→ EXERCISE BRIEF:
For the data below, give again exactly the lines from the one containing "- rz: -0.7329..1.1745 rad" through the one containing "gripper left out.", both ends included, and no others.

☆ ☆ ☆

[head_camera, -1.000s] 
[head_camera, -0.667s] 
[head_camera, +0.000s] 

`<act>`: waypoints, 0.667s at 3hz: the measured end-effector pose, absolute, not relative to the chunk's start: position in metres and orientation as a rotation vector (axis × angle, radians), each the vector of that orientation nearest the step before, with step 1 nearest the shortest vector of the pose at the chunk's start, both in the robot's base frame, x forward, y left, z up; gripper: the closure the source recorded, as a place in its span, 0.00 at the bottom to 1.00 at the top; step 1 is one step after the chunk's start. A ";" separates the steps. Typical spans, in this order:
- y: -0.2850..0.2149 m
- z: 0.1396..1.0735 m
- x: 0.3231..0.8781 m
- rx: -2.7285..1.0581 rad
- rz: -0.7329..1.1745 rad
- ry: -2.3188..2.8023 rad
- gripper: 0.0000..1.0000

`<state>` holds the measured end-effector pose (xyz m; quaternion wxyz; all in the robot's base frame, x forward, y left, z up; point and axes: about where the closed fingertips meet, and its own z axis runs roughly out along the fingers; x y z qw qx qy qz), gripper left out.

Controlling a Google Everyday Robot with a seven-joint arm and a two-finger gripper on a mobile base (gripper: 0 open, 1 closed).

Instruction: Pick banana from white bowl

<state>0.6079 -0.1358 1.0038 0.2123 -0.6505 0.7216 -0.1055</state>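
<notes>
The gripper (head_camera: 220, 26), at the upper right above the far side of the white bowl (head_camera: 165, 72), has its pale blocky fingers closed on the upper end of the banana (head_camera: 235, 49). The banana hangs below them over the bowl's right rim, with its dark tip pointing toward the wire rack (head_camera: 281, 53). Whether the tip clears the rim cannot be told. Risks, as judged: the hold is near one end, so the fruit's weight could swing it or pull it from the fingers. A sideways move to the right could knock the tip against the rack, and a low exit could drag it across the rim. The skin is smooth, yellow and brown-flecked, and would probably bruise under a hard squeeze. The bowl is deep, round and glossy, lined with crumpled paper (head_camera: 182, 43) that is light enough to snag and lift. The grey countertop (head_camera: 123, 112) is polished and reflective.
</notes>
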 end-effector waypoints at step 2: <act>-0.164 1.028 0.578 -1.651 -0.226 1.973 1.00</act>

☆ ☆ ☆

→ RESPONSE:
- rz: -0.7329..1.1745 rad
- ry: -2.3188..2.8023 rad
- gripper: 0.0000..1.0000

`<state>` holds the measured end-effector pose (xyz m; quaternion wxyz; all in the robot's base frame, x forward, y left, z up; point and axes: about where the closed fingertips meet, and its own z axis runs roughly out along the fingers; x y z qw qx qy qz), gripper left out.

The exercise has been fully completed.